Pada anamnesis pasien menyatakan telah melakukan transfusi rutin sejak usia 4 bulan karena
diagnosis menderita Talasemia β Mayor. Talasemia β Mayor merupakan penyakit yang bersifat
genetik. Sedangkan pada keluarga pasien ditemukan adanya gejala serupa yang dapat menunjukkan
bahwa kakak kandung keluarga pasien juga memiliki Talasemia β Mayor. Hal tersebut berarti kedua
orang tua pasien memiliki gen pembawa Thalasemia atau disebut karier Talasemia β. Sehingga
kemungkinan hanya memiliki gejala-gejala ringan atau mungkin tidak bergejala sehingga tidak
dapat diketahui. Kakak pertama pasien dikatakan pada usia 5 tahun dengan diagnosis Talasemia β.

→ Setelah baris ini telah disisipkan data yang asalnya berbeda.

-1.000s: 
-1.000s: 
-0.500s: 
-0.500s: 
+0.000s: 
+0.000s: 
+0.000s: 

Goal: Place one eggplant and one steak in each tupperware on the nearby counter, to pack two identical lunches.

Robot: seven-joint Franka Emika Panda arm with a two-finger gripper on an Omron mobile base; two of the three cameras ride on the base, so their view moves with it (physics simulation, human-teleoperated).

Gejala dan tanda Talasemia β Mayor yang dapat ditemukan pada pasien yaitu badan lemah, di mana
pasien menyatakan badan sering lemas dan mudah lelah saat beraktivitas sehingga pasien lebih
sering hanya diam di rumah dan tidak bekerja. Kondisi pasien semakin lemas karena pasien tidak
melakukan transfusi darah rutin pada tanggal 27 bulan Mei 2021. Pada pemeriksaan fisik ditemukan
konjungtiva anemis sering dijumpai pada pasien Talasemia β Mayor. Pasien juga menunjukkan
terdapat pada mulut mukosa bibir pucat, dan wajah facies cooley. Pada pasien tidak dijumpai
adanya pembesaran limpa atau splenomegali yang dapat dipalpasi. Splenomegali apabila dalam
jangka waktu yang lama dapat memperparah anemia yang dialami oleh pasien, serta menyebabkan
leukopenia serta trombositopenia. Namun, pada pasien tidak ditemukannya hasil laboratorium yang
menunjukkan leukopenia serta trombositopenia. Pada pemeriksaan penunjang didapatkan
Hemoglobin rendah, dan pada hapusan darah ditemukan tampilan eritrosit Polikromasi pada
Hipokromik-Mikrositer yang sering kali ditemukan pada pasien dengan Talasemia. Hal tersebut
kemungkinan besar dikarenakan transfusi darah rutin yang telah dilakukan pasien. Dalam kasus ini,
pasien diberikan tatalaksana berupa transfusi darah PRC per bulan. Jika terapi tersebut rutin
dilanjutkan dengan pengawasan kadar Hemoglobin dan besi yang ketat tiap 6 bulannya.
DAFTAR PUSTAKA

1. Herman, Dicky Pribadi. Pediatrik Praktis Edisi 3. Bandung. 2007.


2. Risan, Nelly Amalia, dkk. Pedoman Diagnosis dan Terapi Ilmu Kesehatan Anak. Bandung :
Ilmu kesehatan Anak UNPAD. 2005.
3. Hoffbrand,A. Kapita Selekta Hematologi. Jakarta: EGC. 2005. Robbins,dkk. Buku Ajar
Patologi. Edisi 7. Jakarta: EGC. 2007.